◆ Data in this exercise:
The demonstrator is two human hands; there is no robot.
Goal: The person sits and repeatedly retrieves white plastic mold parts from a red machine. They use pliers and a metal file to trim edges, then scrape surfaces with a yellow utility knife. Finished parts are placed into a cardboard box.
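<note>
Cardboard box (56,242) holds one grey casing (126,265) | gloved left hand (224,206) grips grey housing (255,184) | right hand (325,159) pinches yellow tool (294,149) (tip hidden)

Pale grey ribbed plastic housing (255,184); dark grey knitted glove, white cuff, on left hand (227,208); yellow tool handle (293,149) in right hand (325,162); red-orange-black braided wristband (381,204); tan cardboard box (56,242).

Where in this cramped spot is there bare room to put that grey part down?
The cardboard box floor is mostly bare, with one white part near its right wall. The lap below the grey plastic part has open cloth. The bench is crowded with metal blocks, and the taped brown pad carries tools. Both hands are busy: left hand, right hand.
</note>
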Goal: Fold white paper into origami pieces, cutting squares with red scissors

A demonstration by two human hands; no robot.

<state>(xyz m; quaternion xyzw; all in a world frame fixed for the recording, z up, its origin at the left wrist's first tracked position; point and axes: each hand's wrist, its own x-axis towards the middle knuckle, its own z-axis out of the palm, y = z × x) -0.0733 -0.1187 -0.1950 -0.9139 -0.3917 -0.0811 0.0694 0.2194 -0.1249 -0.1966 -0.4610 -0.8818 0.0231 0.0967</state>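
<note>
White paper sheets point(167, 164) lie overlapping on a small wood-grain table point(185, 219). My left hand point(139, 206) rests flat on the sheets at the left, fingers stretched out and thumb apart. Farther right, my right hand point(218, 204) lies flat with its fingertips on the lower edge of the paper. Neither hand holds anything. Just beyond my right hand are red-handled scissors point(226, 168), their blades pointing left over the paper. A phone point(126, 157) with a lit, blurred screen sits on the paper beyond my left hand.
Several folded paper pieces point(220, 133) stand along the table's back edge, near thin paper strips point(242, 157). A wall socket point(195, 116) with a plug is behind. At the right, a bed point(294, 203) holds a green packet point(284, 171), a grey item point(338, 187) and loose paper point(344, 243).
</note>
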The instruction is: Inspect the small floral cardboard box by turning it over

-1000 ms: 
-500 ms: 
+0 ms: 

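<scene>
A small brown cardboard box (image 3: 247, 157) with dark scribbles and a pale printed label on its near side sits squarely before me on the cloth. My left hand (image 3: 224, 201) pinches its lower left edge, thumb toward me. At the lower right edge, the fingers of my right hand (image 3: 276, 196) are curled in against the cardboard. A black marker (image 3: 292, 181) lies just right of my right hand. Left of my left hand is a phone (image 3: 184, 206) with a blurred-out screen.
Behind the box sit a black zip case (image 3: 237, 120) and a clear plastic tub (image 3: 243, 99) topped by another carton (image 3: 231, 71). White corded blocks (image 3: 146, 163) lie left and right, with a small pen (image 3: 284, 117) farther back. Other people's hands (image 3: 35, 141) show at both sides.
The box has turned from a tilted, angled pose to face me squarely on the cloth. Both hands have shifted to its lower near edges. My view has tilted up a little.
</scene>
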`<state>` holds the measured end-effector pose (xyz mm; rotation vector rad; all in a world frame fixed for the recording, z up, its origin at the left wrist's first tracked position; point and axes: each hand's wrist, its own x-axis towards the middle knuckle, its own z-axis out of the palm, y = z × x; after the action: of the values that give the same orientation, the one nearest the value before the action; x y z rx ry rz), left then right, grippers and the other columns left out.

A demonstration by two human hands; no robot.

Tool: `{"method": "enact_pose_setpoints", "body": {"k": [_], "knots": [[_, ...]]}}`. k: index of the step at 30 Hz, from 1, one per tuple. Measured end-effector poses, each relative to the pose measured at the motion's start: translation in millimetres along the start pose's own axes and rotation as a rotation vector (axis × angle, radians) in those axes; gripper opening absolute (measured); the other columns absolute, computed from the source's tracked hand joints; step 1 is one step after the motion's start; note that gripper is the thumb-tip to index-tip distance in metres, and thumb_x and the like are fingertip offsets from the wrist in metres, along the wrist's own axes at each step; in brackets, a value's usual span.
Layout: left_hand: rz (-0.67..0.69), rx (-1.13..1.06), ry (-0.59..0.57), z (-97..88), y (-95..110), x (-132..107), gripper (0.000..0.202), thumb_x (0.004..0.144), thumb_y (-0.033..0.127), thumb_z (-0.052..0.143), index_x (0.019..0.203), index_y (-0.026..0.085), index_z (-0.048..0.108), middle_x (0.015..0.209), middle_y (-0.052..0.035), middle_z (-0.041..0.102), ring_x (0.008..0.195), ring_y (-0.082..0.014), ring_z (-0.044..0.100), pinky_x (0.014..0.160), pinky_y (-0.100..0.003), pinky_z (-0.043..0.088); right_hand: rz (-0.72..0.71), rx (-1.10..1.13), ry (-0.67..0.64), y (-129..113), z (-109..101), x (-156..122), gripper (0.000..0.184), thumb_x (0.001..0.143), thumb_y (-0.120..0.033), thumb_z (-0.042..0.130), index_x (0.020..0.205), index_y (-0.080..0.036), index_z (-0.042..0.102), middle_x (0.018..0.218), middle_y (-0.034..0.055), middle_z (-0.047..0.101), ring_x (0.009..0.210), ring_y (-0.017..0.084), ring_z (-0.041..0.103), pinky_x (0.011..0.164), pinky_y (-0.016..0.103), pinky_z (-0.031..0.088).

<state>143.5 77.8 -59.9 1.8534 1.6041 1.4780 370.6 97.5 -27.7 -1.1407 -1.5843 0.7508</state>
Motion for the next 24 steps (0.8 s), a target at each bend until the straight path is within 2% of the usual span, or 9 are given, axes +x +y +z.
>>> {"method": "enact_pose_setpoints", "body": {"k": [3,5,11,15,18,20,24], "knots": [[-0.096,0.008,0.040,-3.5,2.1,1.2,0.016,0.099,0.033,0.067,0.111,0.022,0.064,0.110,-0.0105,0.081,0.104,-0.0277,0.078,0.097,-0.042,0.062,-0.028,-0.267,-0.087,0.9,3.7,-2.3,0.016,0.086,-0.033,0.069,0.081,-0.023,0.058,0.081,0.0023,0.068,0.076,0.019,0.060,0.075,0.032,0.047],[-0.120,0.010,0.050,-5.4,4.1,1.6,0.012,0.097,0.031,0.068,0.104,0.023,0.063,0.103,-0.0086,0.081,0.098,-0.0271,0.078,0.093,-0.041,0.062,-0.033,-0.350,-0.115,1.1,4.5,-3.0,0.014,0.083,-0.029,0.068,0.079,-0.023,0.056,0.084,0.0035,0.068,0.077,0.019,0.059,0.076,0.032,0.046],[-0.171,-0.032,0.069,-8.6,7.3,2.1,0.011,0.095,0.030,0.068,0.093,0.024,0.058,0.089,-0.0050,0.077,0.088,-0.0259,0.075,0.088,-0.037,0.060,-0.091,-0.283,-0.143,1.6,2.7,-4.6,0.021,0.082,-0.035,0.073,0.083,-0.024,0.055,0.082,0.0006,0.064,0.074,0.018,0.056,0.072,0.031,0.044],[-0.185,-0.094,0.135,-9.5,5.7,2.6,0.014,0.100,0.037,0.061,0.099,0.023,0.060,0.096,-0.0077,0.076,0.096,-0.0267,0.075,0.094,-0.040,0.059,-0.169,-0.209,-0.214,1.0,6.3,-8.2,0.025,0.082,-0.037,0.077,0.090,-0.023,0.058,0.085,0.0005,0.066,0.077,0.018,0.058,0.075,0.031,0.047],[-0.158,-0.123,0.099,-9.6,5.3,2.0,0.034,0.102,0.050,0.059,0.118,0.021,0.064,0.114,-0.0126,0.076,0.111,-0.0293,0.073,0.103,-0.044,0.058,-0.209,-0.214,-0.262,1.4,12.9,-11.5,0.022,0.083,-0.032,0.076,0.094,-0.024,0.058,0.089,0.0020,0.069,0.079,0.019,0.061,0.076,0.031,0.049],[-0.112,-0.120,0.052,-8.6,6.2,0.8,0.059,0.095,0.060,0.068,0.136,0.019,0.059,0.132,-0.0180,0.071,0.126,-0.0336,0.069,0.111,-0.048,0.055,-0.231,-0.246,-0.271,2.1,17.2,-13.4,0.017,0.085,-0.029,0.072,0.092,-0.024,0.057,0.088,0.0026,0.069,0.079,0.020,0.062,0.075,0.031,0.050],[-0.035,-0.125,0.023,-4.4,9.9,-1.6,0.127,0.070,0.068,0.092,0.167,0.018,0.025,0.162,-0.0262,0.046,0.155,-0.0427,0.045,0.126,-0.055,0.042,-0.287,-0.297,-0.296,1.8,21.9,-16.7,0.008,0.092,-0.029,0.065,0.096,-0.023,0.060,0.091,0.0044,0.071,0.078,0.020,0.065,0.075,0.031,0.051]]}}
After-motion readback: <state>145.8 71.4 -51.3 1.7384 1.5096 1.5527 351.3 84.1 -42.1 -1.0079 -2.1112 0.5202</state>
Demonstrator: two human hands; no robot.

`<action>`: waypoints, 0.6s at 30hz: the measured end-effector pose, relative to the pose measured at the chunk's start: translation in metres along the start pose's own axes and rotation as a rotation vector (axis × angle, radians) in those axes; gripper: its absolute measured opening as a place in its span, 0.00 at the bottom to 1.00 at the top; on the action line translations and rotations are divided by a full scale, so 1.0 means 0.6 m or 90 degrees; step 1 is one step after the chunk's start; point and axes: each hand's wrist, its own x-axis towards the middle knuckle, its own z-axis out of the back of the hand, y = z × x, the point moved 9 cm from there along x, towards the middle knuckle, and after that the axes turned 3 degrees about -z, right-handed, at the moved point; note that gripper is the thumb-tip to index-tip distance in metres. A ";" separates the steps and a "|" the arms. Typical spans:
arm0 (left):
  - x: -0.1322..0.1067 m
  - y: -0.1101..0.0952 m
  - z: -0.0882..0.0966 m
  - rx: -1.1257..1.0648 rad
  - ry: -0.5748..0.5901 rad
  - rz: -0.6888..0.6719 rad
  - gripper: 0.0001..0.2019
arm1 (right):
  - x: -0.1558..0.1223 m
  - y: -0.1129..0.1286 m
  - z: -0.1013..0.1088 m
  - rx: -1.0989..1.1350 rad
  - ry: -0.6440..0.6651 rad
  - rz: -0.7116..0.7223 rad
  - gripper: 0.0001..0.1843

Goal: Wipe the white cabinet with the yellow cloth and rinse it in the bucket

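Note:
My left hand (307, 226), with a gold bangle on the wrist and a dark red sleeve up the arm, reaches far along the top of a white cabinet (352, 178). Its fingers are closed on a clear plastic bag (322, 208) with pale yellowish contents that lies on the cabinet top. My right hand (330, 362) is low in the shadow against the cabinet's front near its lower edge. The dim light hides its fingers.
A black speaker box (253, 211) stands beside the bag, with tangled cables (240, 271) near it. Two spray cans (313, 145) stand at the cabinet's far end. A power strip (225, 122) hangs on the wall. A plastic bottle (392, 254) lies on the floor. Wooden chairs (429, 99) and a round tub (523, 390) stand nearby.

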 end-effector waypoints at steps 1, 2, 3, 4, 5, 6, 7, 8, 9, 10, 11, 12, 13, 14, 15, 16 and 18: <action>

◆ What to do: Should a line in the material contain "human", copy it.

◆ Your solution:
The demonstrator is two human hands; there is no robot.
A demonstration by two human hands; no robot.
A demonstration by two human hands; no robot.
Demonstrator: two human hands; no robot.

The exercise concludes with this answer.